In a town where most kids grew up to work in the construction or aerospace industries, Goldie found himself running the streets with a spray-paint can in his hand, tagging everything in sight and courting a life of crime. He and his crew spread their name all over West Midlands County. And by chance, U.S. hip-hop pioneer Afrika Bambaataa saw the work they'd done in Birmingham and featured it prominently in his classic graffiti documentary Bombing.

Without any guidance, Goldie felt an urge to create — be it music or art. And just like the thousands of kids across the pond in New York City who would eventually take over our radio waves, he was silently laying groundwork for a future in music production. In fact, he was already making tracks for his friends. He'd listen to "breaks that were looped. We used to call them break tapes. We also used to record WPLS and Kiss FM on really dodgy cassettes."

During the late 1980s, Goldie was drawn across the ocean by the burgeoning American hip-hop scene. He even lived in Miami for a few years. To make money, he sold gold grills at Flea Market USA at NW 79th Street. And while peddling his soon-to-be-trademark gold teeth, Goldie was also soaking up the heaviest stateside sounds he could find. "Miami was always about the clubs. I used to go to Bayside and Scratch Club, which were massive," he remembers. "Miami bass was dominant with Luke Skyywalker [and others]. But I was more into the New York sound with EPMD and Kool G Rap and [DJ] Polo. I always remember 'I'm Fly,' which sent me nuts."

By the early '90s, Goldie returned to England, set to spearhead the UK's drum 'n' bass movement. Armed with charm and a golden smile, he broke out of break beats and into the spotlight with his appropriately named 1995 debut Timeless. Hailed as groundbreaking, the record redefined both jungle and drum 'n' bass. It was a crossover success, with lavish orchestral arrangements, thick beats, and soulful female vocals. Even today, it doesn't sound like Nintendo 64's idea of the future. It's just as fresh as it was 16 years ago.

But while Timeless cemented Goldie's place in the electronic music pantheon, his personal life remained volatile. A man who grew up without a proper family, he started a few families of his own, fathering five children with multiple mothers. And it was his relationship with experimental pop icon Björk that helped drive her stalker, South Florida's own Ricardo Lopez, into a final dangerous frenzy, spouting racial slurs against Goldie and sending Björk a mail bomb before finally killing himself.

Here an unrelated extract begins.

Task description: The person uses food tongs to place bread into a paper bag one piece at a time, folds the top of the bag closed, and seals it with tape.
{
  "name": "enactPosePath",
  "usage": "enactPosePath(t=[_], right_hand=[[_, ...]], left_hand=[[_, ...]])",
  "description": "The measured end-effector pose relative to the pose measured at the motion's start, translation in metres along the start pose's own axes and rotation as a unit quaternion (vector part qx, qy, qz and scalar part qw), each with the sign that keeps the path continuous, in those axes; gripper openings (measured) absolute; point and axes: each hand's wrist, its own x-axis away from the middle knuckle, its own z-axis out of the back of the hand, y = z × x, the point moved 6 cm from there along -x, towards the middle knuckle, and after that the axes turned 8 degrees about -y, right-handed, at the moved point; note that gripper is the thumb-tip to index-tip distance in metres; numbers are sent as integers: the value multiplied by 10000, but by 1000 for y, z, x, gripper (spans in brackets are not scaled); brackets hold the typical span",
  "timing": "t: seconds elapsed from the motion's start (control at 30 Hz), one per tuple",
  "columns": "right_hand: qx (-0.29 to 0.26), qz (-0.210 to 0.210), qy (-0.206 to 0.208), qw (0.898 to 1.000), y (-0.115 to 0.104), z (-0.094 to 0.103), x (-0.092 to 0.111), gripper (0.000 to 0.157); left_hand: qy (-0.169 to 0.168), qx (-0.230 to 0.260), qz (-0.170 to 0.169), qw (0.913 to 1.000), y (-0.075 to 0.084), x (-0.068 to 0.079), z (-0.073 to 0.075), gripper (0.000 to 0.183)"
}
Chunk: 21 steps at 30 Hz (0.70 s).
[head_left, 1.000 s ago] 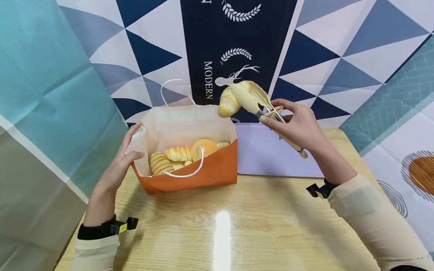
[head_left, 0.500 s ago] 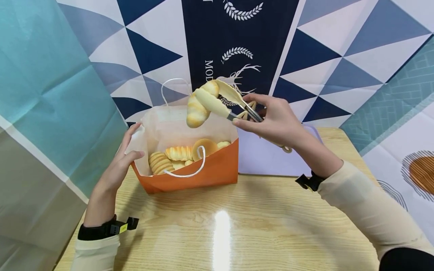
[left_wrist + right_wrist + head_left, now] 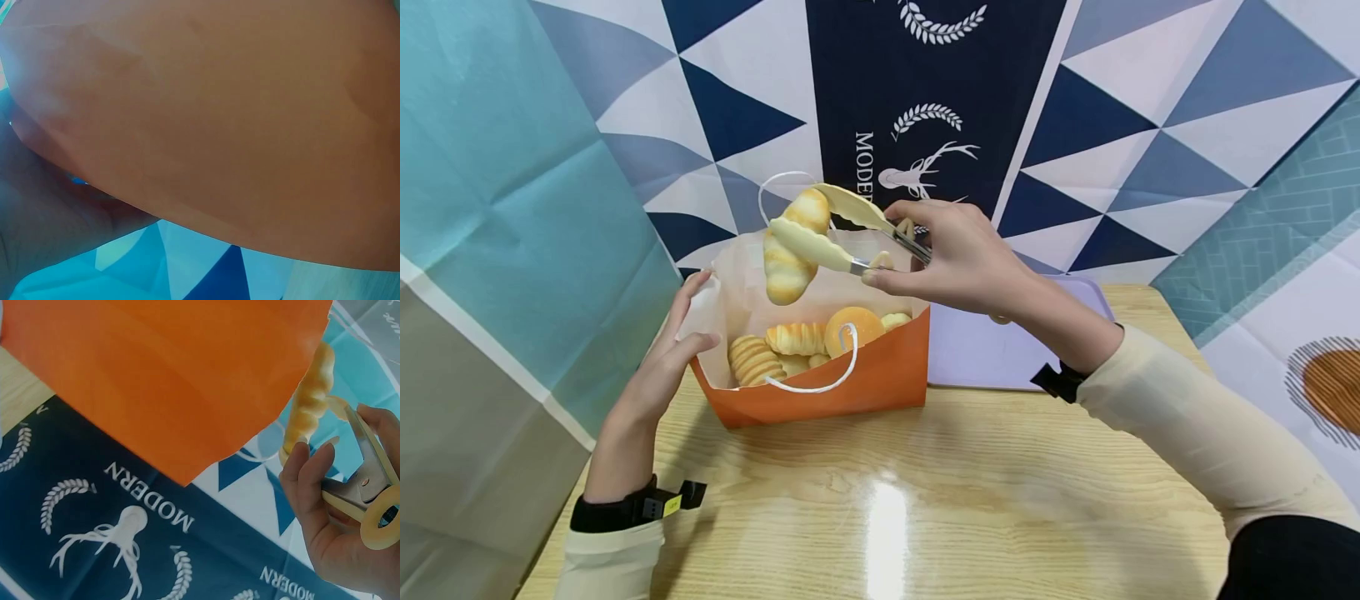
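My right hand (image 3: pixel 958 254) grips cream-tipped food tongs (image 3: pixel 850 208) with metal arms. Between the tong tips hangs a croissant (image 3: pixel 788 271), held over the mouth of an orange paper bag (image 3: pixel 850 383). In the right wrist view the croissant (image 3: pixel 310 400) shows past the bag's edge, and the tongs' ring end (image 3: pixel 380 519) is close to the camera. My left hand (image 3: pixel 658 358) holds the bag's left rim, thumb on the inside. Inside the bag lie a ridged bread (image 3: pixel 756 361), a golden roll (image 3: pixel 796 339) and a round orange-yellow piece (image 3: pixel 855 329). The bag's side (image 3: pixel 219 125) fills the left wrist view.
A lilac tray (image 3: pixel 977 350) lies right of the bag on the wooden table (image 3: pixel 820 500). White cord handles (image 3: pixel 820 388) rise from the bag's front and back. Patterned blue and white cloth (image 3: pixel 1120 142) hangs behind the table.
My right hand has moved left, carrying the tongs and croissant from above the bag's right edge to over its opening. The left hand and bag stay nearly still.
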Motion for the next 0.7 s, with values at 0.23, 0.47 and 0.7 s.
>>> enactPosePath(t=[0.23, 0.47, 0.7], right_hand=[[99, 172, -137, 9997, -15, -10, -15, 67], [420, 224, -84, 9988, -20, -12, -21, 73], [281, 127, -63, 9995, -18, -6, -16, 81]], left_hand=[[-14, 16, -58, 10000, 1, 0, 0, 72], [-5, 56, 1, 10000, -1, 1, 0, 72], [-2, 53, -36, 10000, -1, 1, 2, 72]])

Last year, Goldie's private turmoil continued when his son Jamie Price was sentenced to life in prison for a murder that appears to have been gang related. Sadly, sometimes street life isn't a prelude to an artistic career.

Through it all, Goldie's musical output has sometimes stalled, but he has never stopped working. In the late '90s, he scored occasional acting gigs in films such as The World Is Not Enough and Snatch. And over the last decade, he has starred in a series of somewhat random British reality TV shows, including Celebrity Big Brother UK, Olympic-style competition The Games, quiz-show Celebrity Mastermind, and Strictly Come Dancing.

Some of his reality TV ventures haven't come entirely out of left field, though. He was right at home and nearly won first place on Maestro, a show where celebrities are trained to be orchestra conductors. For the instinctually musical Goldie, it was an interesting experiment, honing his natural skills under the tutelage of an established professional conductor. And immediately following his tenure on Maestro, he harnessed his sharpened skills and composed a piece based on his song "Timeless" called "Sine Tempore." It was later performed by the BBC Concert Orchestra and the London Philharmonic at the Royal Albert Hall on his own television special, Classic Goldie. Goldie's career was recharged after that appearance. His latest offering, Memoirs of an Afterlife, is full of symphonic sounds, melancholic memories, and his trademark massive beats. "[I] just wanted to do what I do naturally," he says. Which means, as Goldie's life has shown us: Keep moving, keep hustling, keep creating, and rise above it all.